Pour en arriver à ces chiffres, les spécialistes techniques d'Interferry ont pris en compte plusieurs critères techniques nécessaires à l'installation de dispositifs de nettoyage des gaz d'émission : l'âge du navire et sa viabilité commerciale après un arrêt technique majeur, sa réserve de stabilité qui devra prendre en compte le poids des dispositifs, la réduction de l'espace alloué aux marchandises transportées et enfin, la présence ou non de dispositifs catalytiques pour réduire les émissions de NOx. "Ces tests nous permettent de dire que les 40% des navires restants de la flotte ne pourront certainement pas être adaptés d'ici 2015".
Des aides financières inadaptées.
Le dernier volet de la "boîte à outils" de la Commission portait sur les aides d'état ou européennes que pourraient solliciter les armateurs. "Elles ne s'appliquent qu'aux navires neufs ou aux nouvelles routes. Ce qui ne correspond pas du tout à la réalité des armements qui ont beaucoup investi dans du tonnage neuf ces dernières années. Et qui à présent, font face à un climat économique difficile qui ne favorise en aucun cas les aides publiques".
Et de conclure que "la boite à outils est en fait complètement vide, la seule possibilité que nous ayons est l'utilisation de gazole dans nos motorisations actuelles".
La perspective d'un report du trafic vers la route.
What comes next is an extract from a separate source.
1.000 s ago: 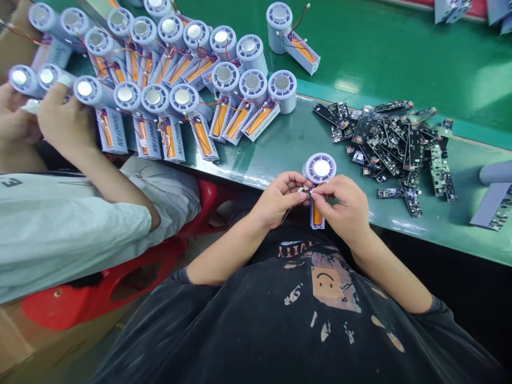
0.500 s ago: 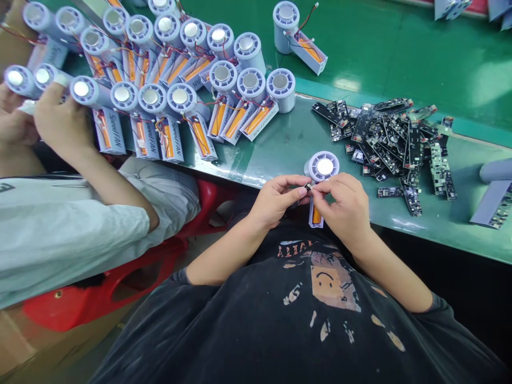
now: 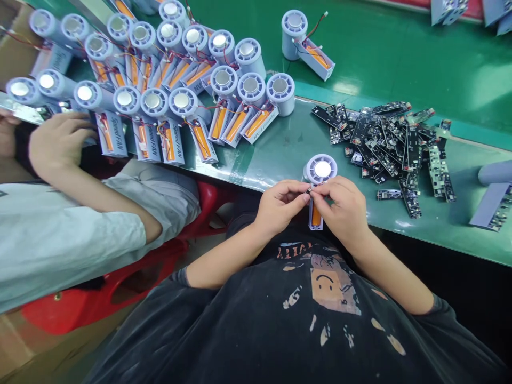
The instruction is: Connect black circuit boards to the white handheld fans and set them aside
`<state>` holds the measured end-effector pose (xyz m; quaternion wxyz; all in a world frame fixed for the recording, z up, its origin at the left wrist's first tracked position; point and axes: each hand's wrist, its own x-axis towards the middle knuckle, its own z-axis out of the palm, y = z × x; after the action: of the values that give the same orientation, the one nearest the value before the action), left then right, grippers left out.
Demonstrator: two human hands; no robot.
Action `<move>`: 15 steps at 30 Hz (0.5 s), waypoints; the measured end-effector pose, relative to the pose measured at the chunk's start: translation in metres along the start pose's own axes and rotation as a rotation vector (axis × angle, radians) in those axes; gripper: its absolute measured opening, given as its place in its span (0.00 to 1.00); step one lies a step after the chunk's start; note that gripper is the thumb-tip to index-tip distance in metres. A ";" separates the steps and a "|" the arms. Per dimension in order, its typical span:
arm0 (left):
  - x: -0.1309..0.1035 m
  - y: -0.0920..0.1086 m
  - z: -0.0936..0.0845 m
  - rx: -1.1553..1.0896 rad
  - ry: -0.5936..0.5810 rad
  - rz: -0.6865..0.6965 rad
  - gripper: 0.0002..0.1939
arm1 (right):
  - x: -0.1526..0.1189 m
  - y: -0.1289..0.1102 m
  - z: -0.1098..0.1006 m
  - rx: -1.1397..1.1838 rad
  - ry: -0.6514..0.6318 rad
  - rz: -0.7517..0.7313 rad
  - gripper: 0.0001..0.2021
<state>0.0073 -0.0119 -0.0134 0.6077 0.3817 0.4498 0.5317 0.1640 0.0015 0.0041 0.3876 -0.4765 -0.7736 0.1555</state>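
In front of my chest, at the table's edge, a lavender fan unit [image 3: 321, 167] has its round silver-centred head up and its handle, with an orange battery [image 3: 316, 215] in it, pointing at me. My left hand [image 3: 281, 207] is closed on a narrow dark circuit board [image 3: 308, 191], mostly hidden by my fingers. My right hand [image 3: 343, 205] is pinched at the end of that board, its fingertips meeting the left ones over the fan. A small pale connector seems to be between the right fingertips, too small to see clearly.
A heap of black circuit boards [image 3: 394, 141] lies right of my hands. Rows of fan units [image 3: 185, 102] stand at the left, one fan unit [image 3: 295, 34] farther back. A lavender housing [image 3: 494, 197] lies far right. Beside me, a co-worker's arm [image 3: 100, 184] reaches to the table.
My hands stay over the fan; my fingertips have come closer together and the board shows less. The co-worker's hand has drawn back from the fans toward the table edge. The view has shifted slightly.
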 end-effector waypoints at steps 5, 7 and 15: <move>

Se pose enfin la question de la disponibilité du combustible à taux de soufre réduit dans les ports européens. Et celle-ci est loin d'être garantie. "Nous demandons à ce que la directive prenne cet aléa en compte".
A quatre ans de l'échéance, Interferry est déjà en mesure de prévoir les conséquences du texte européen, s'il est appliqué dans sa version actuelle. "Les coûts liés aux soutes vont augmenter de 70% et les armements seront obligés de les répercuter sur leurs clients. Et il est à prévoir que près de la moitié des marchandises utilisant actuellement des solutions de transport maritime vont passer à terre".